А между двумя глухими стенами из старого кирпича стройное деревце с остроконечными ярко-зелеными листьями выглядывало из-за кромки забора, и красота его среди неистовой улицы, грубости ее стали и камня, была как песня, как триумф, как пророчество – гордой, прекрасной, стройной, внезапной, трепещущей – и как возглас, в котором звучала странная музыка горестной краткости жизни человека на вечной, бессмертной земле.
Эстер видела все это, видела людей на улицах, все окружающее, все заблудшие люди ликующе, неудержимо взывали о жизни; поэтому в самых потаенных глубинах души она поняла, что они не заблудшие, и по лицу ее заструились слезы, потому что она горячо любила жизнь, потому что вся торжествующая музыка, сила, великолепие и пение прекрасной любви состарились и обратились в прах.
39. РАСКАЯНИЕ
Когда Эстер ушла, когда Джордж вытолкал ее и захлопнул за нею дверь, душу его стали раздирать мучительная жалость и неистовое раскаяние.
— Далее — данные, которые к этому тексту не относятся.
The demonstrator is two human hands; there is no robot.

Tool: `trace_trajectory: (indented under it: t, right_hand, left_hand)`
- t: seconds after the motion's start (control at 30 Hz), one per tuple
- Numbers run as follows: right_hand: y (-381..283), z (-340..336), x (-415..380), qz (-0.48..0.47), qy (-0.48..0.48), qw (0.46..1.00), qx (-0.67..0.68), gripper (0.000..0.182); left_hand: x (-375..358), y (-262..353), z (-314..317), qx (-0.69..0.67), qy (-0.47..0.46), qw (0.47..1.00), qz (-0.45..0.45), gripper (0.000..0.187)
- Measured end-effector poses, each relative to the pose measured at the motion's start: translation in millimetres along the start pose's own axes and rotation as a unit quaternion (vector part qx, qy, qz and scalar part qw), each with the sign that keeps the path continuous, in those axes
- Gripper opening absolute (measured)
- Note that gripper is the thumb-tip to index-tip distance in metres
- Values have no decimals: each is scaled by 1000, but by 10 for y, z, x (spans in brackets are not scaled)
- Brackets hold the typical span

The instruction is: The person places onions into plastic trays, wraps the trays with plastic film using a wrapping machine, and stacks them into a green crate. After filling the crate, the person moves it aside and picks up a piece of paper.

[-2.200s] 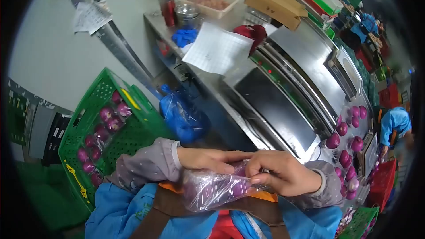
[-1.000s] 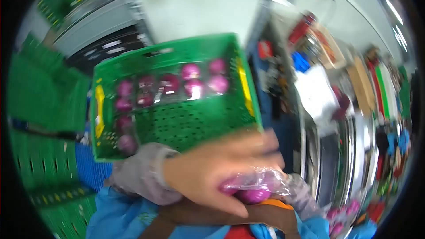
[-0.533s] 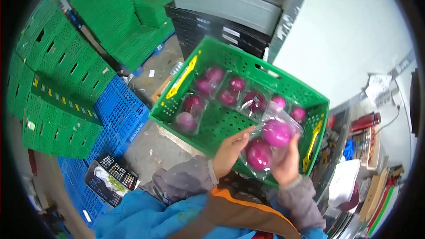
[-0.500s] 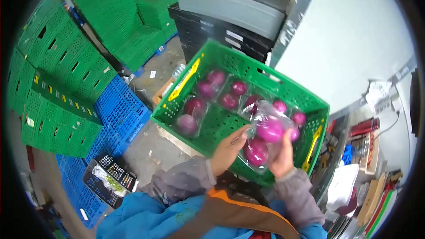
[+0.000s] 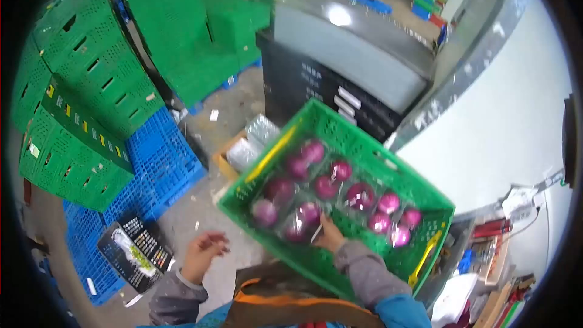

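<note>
No legible text anywhere in view.
White labels [image 5: 354, 98] on front of dark stacked trays [image 5: 328, 88]: printed marks present, too blurred to read.
Small stickers [image 5: 79, 123] on rim of stacked green crates [image 5: 73, 85]: yellow and white, no characters resolvable.
Black flat tray [image 5: 130, 253] on floor: pale markings, unreadable.
Paper sheet [image 5: 521, 201] on wall at right: print too small to make out.
</note>
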State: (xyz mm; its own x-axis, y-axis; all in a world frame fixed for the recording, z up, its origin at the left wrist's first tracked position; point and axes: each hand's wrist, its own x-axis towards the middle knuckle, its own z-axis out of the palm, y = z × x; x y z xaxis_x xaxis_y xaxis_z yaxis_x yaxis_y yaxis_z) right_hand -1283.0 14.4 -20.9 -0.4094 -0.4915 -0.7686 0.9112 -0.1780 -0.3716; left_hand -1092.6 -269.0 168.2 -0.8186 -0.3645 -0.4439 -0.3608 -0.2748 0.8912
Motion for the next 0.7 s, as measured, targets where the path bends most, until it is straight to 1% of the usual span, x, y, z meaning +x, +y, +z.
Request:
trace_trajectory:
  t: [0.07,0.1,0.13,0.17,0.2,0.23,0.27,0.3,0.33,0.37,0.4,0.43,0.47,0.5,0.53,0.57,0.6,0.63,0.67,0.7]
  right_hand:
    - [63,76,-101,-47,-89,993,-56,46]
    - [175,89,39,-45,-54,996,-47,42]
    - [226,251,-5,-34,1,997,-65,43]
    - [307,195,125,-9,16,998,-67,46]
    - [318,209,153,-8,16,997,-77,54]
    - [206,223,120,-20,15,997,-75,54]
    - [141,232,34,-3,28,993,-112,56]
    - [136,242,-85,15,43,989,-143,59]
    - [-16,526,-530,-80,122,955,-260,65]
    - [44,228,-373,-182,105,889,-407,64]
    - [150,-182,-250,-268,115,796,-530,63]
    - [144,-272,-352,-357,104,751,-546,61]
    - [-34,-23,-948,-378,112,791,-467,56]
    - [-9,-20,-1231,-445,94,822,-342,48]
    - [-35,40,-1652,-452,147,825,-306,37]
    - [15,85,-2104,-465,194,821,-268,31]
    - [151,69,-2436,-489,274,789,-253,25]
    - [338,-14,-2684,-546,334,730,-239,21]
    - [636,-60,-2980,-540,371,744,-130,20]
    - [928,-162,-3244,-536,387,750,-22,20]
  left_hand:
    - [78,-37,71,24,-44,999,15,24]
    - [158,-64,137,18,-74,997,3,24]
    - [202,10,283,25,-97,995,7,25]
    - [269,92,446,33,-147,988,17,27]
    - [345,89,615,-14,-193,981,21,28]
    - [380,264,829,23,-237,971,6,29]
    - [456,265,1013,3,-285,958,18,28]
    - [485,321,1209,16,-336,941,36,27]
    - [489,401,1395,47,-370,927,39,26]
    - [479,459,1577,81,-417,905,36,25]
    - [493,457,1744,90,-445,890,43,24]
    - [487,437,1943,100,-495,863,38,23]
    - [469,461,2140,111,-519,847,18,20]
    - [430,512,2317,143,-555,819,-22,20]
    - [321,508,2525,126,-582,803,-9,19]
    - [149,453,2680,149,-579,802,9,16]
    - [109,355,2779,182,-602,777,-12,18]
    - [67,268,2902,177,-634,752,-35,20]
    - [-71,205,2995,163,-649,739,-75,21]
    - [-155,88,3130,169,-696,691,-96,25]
С минуту он стоял посреди комнаты, ошеломленный стыдом, отвращением к своему поступку и своей жизни.
Джордж слышал, как Эстер остановилась на лестнице, и понял, что она ждет – вот он выйдет, возьмет ее за руку, скажет слова любви или дружбы и поведет обратно в комнату. И внезапно ощутил невыносимое желание выйти, догнать ее, стиснуть в объятиях, снова вобрать в свое сердце, в свою жизнь, принять и радость, и горе, сказать ей, что будь она на пятнадцать, двадцать, тридцать лет старше него, будь она седой и морщинистой, как Аэндорская волшебница, она так запечатлелась в его мозгу и сердце, что он никогда не сможет любить кого-то, кроме нее, и потом жить до самой смерти в этой вере. И тут его гордость вступила в упорную, отвратительную борьбу с раскаянием и стыдом, он не сделал ни шага за Эстер, вскоре услышал, как закрылась наружняя дверь, и осознал, что снова выгнал ее на улицу.